From: Philippe Verdy (verdy_p@wanadoo.fr)
Date: Thu Jul 26 2007 - 04:28:46 CDT
> -----Message d'origine-----
> De : Philippe Verdy [mailto:verdy_p@wanadoo.fr]
> Envoyé : jeudi 26 juillet 2007 09:39
> À : 'Kenneth Whistler'
> Cc : 'unicode@unicode.org'
> Objet : RE: UAX#14-20: undesriable line breaking opportunities (parenthese
> and quotation marks)
>
> > And in particular, the relevant rules are:
> > (...)
> > LB30 Do not break between letters, numbers, or ordinary symbols and
> > opening or closing punctuation.
> >
> > (AL | NU) × OP
> > CL × (AL | NU)
> >
> > Those rules seem *already* to be doing exactly what you seem to
> > be asking for.
If you really think that this rules are sufficient, I still maintain that
this rule is ambiguous, and consists in fact into TWO separate rules that
are incorrectly summarized by its description (the term "between" combined
with the "or" used in "opening or closing" is the main source of confusion).
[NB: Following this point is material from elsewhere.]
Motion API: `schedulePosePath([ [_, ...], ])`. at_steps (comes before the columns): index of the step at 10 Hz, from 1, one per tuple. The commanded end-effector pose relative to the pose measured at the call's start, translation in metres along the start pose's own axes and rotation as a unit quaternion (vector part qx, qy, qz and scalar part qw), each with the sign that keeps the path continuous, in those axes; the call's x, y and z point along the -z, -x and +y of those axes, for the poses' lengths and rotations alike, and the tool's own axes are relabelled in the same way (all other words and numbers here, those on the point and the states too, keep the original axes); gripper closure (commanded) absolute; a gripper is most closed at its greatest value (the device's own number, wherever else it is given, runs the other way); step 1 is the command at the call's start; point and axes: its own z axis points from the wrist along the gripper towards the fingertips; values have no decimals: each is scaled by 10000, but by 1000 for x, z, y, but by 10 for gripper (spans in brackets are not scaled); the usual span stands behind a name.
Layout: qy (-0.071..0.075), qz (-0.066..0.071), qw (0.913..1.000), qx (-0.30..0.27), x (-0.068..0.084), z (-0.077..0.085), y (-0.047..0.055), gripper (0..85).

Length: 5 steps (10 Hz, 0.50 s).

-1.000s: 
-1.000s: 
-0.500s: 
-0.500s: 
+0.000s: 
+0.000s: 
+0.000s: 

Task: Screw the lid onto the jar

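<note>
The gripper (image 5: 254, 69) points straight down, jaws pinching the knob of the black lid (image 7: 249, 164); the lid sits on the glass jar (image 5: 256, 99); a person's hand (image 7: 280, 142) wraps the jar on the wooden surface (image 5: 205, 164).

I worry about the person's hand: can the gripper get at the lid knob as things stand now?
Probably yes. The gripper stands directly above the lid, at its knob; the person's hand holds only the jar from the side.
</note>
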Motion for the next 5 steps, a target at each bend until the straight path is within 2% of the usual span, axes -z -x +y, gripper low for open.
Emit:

So I am suggesting to rewrite it as:
LB30.1 Do not break after letters, numbers, or ordinary symbols
and before opening punctuation.
(AL | NU) × OP
LB30.2 Do not break after closing punctuation and
before letters, numbers, or ordinary symbols.
CL × (AL | NU)
And I would add a third item speaking about punctuations that may be used
both as opening or closing punctuation, either because this is
language/locale dependant (notably quotation marks), or because they are
intrinsicly ambiguous (such as the ASCII vertical single or double quotes).
In such a case, if it can't be determined (from the character itself or from
the language effectively in use) that a punctuation is opening or closing,
then the two separate rules should BOTH apply, by making these punctuation
signs parts of the TWO line-breaking classes OP and CL.
Now, about the implementation :
* for closing punctuations it is simple to handle this case by treating it
as if they were combining characters encoded after the combining sequence
that it extends so that it is handled as if it was a larger grapheme
cluster. This should occur in all cases except after whitespaces and
explicit line-break controls (or explicit ends of verses if they are marked
as such in some scripts, such as double dandas).
* for opening punctuations, the case is a bit more difficult because it will
require an additional forward lookup to see how to handle them.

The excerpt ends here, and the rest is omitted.